◆ **Task description**
The complete listing that follows is to be set down again, exactly as it appears.

··· Stored data ···

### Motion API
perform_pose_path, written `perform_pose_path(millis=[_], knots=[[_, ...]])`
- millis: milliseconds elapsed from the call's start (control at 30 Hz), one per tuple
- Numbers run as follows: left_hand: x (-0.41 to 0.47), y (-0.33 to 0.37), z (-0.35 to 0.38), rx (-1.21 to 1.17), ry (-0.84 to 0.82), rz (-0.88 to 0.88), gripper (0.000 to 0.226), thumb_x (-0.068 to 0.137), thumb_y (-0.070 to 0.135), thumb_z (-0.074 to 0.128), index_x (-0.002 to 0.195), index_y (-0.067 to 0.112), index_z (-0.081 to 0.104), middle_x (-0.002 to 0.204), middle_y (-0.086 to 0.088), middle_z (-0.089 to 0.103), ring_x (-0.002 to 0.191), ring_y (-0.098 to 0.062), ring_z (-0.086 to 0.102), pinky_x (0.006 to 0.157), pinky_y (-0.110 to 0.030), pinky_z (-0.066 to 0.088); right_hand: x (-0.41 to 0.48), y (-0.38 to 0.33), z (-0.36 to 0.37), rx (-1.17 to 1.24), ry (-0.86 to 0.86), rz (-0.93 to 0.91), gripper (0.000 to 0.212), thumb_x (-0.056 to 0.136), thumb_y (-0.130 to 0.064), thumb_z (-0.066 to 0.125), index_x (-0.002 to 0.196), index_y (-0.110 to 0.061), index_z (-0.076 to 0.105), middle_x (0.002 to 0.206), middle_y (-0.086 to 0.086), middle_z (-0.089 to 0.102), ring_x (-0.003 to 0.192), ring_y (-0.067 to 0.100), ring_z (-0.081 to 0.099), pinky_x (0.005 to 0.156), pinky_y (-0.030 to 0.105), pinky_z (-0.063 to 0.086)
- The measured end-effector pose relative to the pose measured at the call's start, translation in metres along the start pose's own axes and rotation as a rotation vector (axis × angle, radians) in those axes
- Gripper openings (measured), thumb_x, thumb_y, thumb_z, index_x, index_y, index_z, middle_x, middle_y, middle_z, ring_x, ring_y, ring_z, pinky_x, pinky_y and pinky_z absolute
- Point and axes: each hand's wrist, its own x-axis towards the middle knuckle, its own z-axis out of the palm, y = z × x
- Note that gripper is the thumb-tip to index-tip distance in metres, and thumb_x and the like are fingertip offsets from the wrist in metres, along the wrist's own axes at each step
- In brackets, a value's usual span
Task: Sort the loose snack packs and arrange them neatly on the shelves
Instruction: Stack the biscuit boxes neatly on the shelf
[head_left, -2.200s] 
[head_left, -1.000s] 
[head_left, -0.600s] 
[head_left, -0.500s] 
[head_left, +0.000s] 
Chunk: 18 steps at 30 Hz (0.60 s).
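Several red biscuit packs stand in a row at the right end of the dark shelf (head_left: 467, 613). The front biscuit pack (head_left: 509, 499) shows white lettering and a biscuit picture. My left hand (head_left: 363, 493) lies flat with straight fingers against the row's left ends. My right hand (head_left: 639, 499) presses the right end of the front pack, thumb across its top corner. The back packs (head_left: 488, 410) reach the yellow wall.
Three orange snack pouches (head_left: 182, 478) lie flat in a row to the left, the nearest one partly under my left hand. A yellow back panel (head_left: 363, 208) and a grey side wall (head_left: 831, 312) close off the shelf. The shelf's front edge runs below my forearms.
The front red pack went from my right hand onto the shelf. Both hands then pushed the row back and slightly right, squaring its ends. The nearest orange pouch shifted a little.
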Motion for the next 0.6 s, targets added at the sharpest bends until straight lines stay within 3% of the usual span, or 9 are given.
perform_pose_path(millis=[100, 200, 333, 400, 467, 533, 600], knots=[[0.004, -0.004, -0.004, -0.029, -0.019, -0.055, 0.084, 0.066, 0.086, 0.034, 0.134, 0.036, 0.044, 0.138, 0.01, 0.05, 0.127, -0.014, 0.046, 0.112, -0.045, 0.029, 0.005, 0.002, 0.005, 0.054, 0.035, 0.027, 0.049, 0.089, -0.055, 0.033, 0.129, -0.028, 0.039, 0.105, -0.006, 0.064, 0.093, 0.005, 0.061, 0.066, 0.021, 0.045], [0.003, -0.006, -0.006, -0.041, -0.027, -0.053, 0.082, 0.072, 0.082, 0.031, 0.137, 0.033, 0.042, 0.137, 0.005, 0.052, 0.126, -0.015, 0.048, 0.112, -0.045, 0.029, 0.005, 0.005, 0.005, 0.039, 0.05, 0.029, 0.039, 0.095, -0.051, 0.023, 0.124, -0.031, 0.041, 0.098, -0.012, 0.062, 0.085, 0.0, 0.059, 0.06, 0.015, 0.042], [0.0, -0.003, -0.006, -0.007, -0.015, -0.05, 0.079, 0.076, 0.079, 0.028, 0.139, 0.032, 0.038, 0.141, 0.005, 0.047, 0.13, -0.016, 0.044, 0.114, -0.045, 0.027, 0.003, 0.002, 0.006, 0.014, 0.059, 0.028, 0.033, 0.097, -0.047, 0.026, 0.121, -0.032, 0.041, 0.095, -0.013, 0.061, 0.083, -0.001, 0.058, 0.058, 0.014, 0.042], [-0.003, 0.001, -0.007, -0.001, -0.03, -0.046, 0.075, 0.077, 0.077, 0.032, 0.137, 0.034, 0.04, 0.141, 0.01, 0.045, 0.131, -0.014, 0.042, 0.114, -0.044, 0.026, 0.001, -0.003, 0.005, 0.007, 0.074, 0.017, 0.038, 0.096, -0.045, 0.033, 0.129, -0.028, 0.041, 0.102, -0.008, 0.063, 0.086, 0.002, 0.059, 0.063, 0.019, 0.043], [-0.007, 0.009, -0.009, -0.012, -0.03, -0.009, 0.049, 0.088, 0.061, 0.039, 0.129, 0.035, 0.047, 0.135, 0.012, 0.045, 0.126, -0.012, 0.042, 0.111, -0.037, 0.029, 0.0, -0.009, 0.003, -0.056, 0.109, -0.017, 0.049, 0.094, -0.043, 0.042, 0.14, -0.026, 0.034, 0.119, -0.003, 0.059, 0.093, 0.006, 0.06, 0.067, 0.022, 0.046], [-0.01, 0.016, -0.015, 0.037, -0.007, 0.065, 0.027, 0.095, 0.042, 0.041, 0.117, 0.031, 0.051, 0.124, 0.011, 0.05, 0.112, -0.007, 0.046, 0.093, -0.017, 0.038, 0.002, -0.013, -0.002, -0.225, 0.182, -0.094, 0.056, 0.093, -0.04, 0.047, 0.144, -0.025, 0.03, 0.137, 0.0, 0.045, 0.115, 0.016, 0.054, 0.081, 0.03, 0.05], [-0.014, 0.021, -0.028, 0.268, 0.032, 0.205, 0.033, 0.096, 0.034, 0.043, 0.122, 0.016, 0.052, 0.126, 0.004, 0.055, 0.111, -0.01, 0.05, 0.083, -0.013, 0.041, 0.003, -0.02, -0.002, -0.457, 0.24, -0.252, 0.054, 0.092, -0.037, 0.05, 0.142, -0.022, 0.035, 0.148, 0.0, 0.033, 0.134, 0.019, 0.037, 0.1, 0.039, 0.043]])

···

◆ **Written solution**
### Motion API
perform_pose_path, written `perform_pose_path(millis=[_], knots=[[_, ...]])`
- millis: milliseconds elapsed from the call's start (control at 30 Hz), one per tuple
- Numbers run as follows: left_hand: x (-0.41 to 0.47), y (-0.33 to 0.37), z (-0.35 to 0.38), rx (-1.21 to 1.17), ry (-0.84 to 0.82), rz (-0.88 to 0.88), gripper (0.000 to 0.226), thumb_x (-0.068 to 0.137), thumb_y (-0.070 to 0.135), thumb_z (-0.074 to 0.128), index_x (-0.002 to 0.195), index_y (-0.067 to 0.112), index_z (-0.081 to 0.104), middle_x (-0.002 to 0.204), middle_y (-0.086 to 0.088), middle_z (-0.089 to 0.103), ring_x (-0.002 to 0.191), ring_y (-0.098 to 0.062), ring_z (-0.086 to 0.102), pinky_x (0.006 to 0.157), pinky_y (-0.110 to 0.030), pinky_z (-0.066 to 0.088); right_hand: x (-0.41 to 0.48), y (-0.38 to 0.33), z (-0.36 to 0.37), rx (-1.17 to 1.24), ry (-0.86 to 0.86), rz (-0.93 to 0.91), gripper (0.000 to 0.212), thumb_x (-0.056 to 0.136), thumb_y (-0.130 to 0.064), thumb_z (-0.066 to 0.125), index_x (-0.002 to 0.196), index_y (-0.110 to 0.061), index_z (-0.076 to 0.105), middle_x (0.002 to 0.206), middle_y (-0.086 to 0.086), middle_z (-0.089 to 0.102), ring_x (-0.003 to 0.192), ring_y (-0.067 to 0.100), ring_z (-0.081 to 0.099), pinky_x (0.005 to 0.156), pinky_y (-0.030 to 0.105), pinky_z (-0.063 to 0.086)
- The measured end-effector pose relative to the pose measured at the call's start, translation in metres along the start pose's own axes and rotation as a rotation vector (axis × angle, radians) in those axes
- Gripper openings (measured), thumb_x, thumb_y, thumb_z, index_x, index_y, index_z, middle_x, middle_y, middle_z, ring_x, ring_y, ring_z, pinky_x, pinky_y and pinky_z absolute
- Point and axes: each hand's wrist, its own x-axis towards the middle knuckle, its own z-axis out of the palm, y = z × x
- Note that gripper is the thumb-tip to index-tip distance in metres, and thumb_x and the like are fingertip offsets from the wrist in metres, along the wrist's own axes at each step
- In brackets, a value's usual span
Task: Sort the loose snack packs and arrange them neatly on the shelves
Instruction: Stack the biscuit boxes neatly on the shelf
[head_left, -2.200s] 
[head_left, -1.000s] 
[head_left, -0.600s] 
[head_left, -0.500s] 
[head_left, +0.000s] 
Chunk: 18 steps at 30 Hz (0.60 s).
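Several red biscuit packs stand in a row at the right end of the dark shelf (head_left: 467, 613). The front biscuit pack (head_left: 509, 499) shows white lettering and a biscuit picture. My left hand (head_left: 363, 493) lies flat with straight fingers against the row's left ends. My right hand (head_left: 639, 499) presses the right end of the front pack, thumb across its top corner. The back packs (head_left: 488, 410) reach the yellow wall.
Three orange snack pouches (head_left: 182, 478) lie flat in a row to the left, the nearest one partly under my left hand. A yellow back panel (head_left: 363, 208) and a grey side wall (head_left: 831, 312) close off the shelf. The shelf's front edge runs below my forearms.
The front red pack went from my right hand onto the shelf. Both hands then pushed the row back and slightly right, squaring its ends. The nearest orange pouch shifted a little.
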Motion for the next 0.6 s, targets added at the sharpest bends until straight lines stay within 3% of the usual span, or 9 are given.
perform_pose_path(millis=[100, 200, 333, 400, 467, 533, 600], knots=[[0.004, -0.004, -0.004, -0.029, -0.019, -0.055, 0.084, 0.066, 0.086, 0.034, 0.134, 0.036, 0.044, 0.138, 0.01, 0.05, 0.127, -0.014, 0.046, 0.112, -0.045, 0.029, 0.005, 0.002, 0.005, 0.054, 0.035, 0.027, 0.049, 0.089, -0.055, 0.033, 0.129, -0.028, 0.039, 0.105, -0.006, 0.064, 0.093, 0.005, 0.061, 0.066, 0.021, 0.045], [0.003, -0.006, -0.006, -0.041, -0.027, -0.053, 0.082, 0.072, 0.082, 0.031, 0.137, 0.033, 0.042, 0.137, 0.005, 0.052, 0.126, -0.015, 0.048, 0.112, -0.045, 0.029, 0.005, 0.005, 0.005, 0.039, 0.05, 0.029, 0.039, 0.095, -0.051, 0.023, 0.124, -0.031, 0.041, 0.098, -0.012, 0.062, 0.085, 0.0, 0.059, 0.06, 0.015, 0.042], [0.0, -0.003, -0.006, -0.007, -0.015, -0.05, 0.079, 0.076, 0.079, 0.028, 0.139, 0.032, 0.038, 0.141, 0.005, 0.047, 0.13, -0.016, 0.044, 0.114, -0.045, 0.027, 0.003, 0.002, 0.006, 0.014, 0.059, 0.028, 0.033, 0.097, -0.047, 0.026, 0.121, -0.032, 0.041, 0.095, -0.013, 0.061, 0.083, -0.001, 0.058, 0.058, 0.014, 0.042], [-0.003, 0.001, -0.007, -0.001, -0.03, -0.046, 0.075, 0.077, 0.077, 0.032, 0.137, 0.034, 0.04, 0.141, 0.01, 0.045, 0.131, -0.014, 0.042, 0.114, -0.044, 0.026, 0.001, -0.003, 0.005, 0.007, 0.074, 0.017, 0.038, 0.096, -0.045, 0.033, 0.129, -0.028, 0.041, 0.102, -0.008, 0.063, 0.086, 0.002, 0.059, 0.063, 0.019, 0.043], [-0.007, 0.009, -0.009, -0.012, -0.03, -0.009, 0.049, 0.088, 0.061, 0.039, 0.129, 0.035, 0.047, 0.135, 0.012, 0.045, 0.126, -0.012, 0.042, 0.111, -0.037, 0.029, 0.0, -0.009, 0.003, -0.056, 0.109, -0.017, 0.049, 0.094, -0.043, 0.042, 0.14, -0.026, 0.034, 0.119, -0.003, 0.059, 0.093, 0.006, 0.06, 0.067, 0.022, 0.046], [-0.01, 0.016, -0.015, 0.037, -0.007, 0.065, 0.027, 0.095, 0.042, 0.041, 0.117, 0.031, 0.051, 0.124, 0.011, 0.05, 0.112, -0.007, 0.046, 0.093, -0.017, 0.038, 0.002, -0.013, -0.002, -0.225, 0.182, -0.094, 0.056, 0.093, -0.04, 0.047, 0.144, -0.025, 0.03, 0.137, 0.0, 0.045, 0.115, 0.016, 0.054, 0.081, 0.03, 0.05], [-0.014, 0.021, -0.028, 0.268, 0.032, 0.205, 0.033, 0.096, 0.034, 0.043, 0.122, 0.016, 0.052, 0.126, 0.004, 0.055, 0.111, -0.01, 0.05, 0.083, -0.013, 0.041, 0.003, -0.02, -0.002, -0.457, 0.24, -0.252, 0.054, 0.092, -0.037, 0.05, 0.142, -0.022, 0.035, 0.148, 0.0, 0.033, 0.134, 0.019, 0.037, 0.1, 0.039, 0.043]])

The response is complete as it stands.